I’m not sure why I didn’t. Maybe something in the back of my mind kept reminding me of what he had said during a conversation, about the laziness of some writers who want someone to lead them by the arm and do for them what they could do for themselves with internet and an email address. Or maybe it was the fact that he had fallen ill then, struck by a stroke, before which we had met several times on the road, at different writers festivals, shared rides, and conversations and a great deal of mutual respect.
So knowing him as an individual, and learning of his illness, the fundraising, the prayers, the nonsensical comments by people trying to tie his sexual preference to his illness, was all a bit too overwhelming. But The Binj had always been a lightning rod for controversies and it would only be natural that his illness too would draw some.
After my Berlin book tour, my second book and debut novel had been published by then, Binyavanga reached out again, he wanted to know if I was still in town. I had left by then. He said he had wanted me to sign him a copy of my book and to tell me in person how much he liked it. I had no idea he had recovered enough and was doing a Residency in Berlin at the time and I felt I had missed a chance to see how he was doing after his stroke. I promised I would get the chance to sign him that book. I was wrong.
When my publishers asked him for a blurb for a new edition they were printing, he was very happy to contribute one. I was moved when I saw how generous he was in praise of my work.
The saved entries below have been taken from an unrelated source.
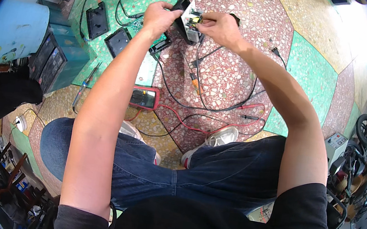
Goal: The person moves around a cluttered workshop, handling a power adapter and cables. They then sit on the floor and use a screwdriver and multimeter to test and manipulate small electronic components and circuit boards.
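Note:
My left hand [159, 18] grips the black plastic case of an opened power adapter [182, 30], tilted up off the terrazzo floor. The fingers of my right hand [217, 26] are at its exposed circuit board [193, 19], which carries a yellow part; whether they pinch something small is hidden. Left of it lie a green circuit board [136, 25] and an empty black case half [118, 40], partly behind my left forearm. Another black case half [97, 21] lies farther left. A red multimeter [145, 98] rests nearer my shoes, partly covered by my left forearm.
A soldering iron [86, 83] lies left of my forearm. Test probes [250, 117] and black cables [205, 108] cross the floor. An orange connector [194, 80] lies in the middle. Batteries [49, 57] and a blue bucket [15, 34] stand at the left; a grey box [335, 144] is at the right.

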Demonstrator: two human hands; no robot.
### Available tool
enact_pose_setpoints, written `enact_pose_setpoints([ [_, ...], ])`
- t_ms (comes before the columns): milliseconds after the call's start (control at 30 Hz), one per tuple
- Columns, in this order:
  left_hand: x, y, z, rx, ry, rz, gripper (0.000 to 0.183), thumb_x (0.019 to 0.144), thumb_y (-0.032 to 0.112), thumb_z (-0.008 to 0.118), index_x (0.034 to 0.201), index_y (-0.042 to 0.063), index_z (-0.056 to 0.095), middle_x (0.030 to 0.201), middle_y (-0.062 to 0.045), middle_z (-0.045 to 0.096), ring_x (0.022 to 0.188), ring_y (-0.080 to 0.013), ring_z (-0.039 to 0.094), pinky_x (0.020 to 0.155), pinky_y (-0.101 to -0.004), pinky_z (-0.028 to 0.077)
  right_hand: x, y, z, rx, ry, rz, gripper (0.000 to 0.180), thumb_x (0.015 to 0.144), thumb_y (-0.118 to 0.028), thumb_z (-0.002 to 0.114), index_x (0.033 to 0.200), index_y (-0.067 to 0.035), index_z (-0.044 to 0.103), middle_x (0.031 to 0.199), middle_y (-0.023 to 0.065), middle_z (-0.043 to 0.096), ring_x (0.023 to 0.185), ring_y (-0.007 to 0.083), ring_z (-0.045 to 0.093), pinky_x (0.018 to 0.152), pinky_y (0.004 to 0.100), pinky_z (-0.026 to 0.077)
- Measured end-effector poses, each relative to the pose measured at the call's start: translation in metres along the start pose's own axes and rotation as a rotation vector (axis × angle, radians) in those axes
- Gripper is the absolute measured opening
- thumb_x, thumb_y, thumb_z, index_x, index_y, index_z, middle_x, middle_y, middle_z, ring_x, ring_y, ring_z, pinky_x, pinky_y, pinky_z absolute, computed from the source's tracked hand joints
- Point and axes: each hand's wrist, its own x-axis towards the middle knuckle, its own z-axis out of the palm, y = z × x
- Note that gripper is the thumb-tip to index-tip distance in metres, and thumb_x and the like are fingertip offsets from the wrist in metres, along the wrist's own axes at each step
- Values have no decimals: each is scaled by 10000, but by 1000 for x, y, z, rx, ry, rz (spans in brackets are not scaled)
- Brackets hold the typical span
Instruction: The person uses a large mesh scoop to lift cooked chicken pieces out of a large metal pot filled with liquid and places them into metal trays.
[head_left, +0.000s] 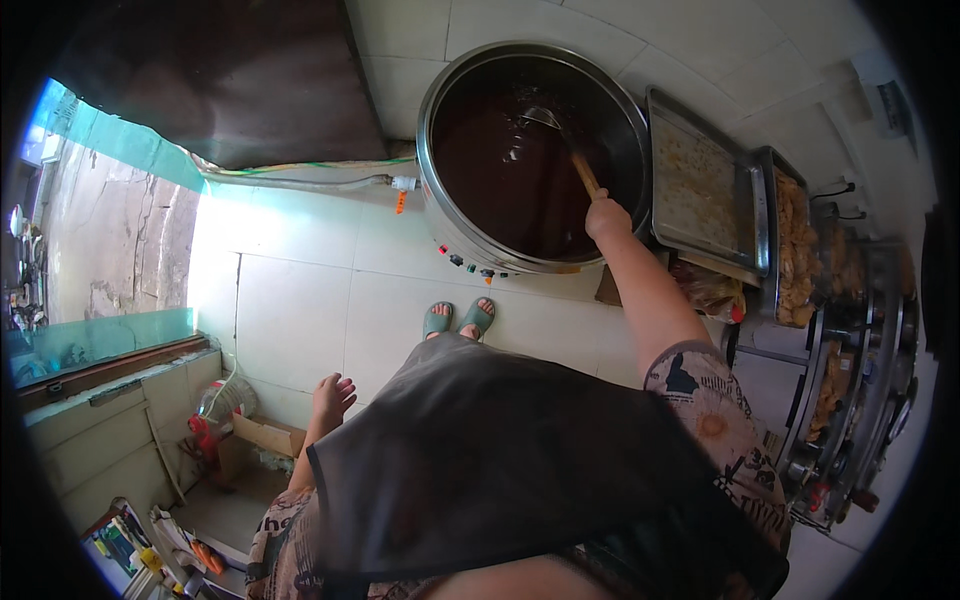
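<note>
In front of me stands a large round stainless-steel cooking pot (429, 161), full of dark brown liquid (480, 172). My right hand (608, 217) is closed around the end of a wooden handle (584, 172) above the pot's near right side. The handle runs down to a metal ladle or skimmer head (541, 116), partly sunk in the liquid, so its exact form cannot be told. Well away from the pot, my left hand (334, 396) hangs low at my left side. Its fingers are slightly apart and it holds nothing.
Right of the pot leans a stained metal tray (701, 180), beside another tray of brown food pieces (795, 247). A metal rack (814, 375) holds more food. A pipe valve (403, 184) joins the pot's left side. An open cardboard box (266, 433) and plastic bottle (231, 397) sit lower left.
</note>
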Motion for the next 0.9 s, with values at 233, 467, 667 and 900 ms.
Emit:
enact_pose_setpoints([
  [233,-21,-3,20,-24,-3,31,291,868,211,484,1113,61,438,903,-78,570,743,-178,576,660,-354,499,14,6,-2,6,-95,-19,545,808,4,478,1300,4,245,1136,225,531,1029,320,553,843,382,480],
  [467,-36,1,34,-72,51,57,303,868,208,485,1126,55,441,910,-95,568,752,-195,576,657,-349,499,8,21,4,65,-155,12,557,798,2,497,1295,-7,246,1163,225,515,1036,322,551,860,379,470],
  [667,23,-45,6,-117,4,91,354,856,177,505,1126,-43,440,908,-157,585,715,-225,586,631,-325,500,25,26,9,158,-86,22,542,788,3,497,1290,-1,291,1210,210,493,1100,307,513,923,351,424],
  [900,-11,-32,29,5,6,131,361,851,185,528,1135,-20,441,903,-150,601,746,-211,588,649,-331,497,46,19,28,247,-190,3,566,793,17,477,1316,-26,265,1198,219,497,1046,305,549,823,358,486],
])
We exchanged correspondences. He introduced me to people, wanted to introduce me to others. “For your next book,” he said.
I did not see him again until New York.

Many of the African writers at that year’s PEN World Voices festival, (Helon Habila, Maaza Mengiste, Frankie Edozie, Mona Eltahawy, Chinelo Okparanta, etc) and many of those who knew the robust, lively The Binj before, seeing the state he was in that night in New York were shocked. He was slimmer and his speech was nearly incomprehensible. When we posed for an impromptu photo that night, something told me it would be a significant shot.
He didn’t stay long. He needed to go and rest, he said. Everyone agreed he should. That would be the last time I would see The Binj.
In the months since, I took joy in snippets of news about his recovery, his attempt to start an ‘Upright African’ movement, something visionary that I fear his health challenges did not allow him to articulate very well, and in the fact that he found love, got engaged even. And if in the last months I heard nothing from him, it was under the assumption that he was savouring the happiness he had discovered in what would turn out to be the twilight of his life.
When I think of his death, I imagine it was in a warm, bright sunlit room, with The Binj surrounded by the love he had found and the one he had always had—his family and friends.
When I think of him leaving for good, it is not the frail, sick man he had become I see. It is the robust man with a funky haircut, with neon red and electric blue streaks in his hair, a glass in one hand and a cigarette in the other, gingerly walking down the road to meet his ancestors. This is The Binj I see.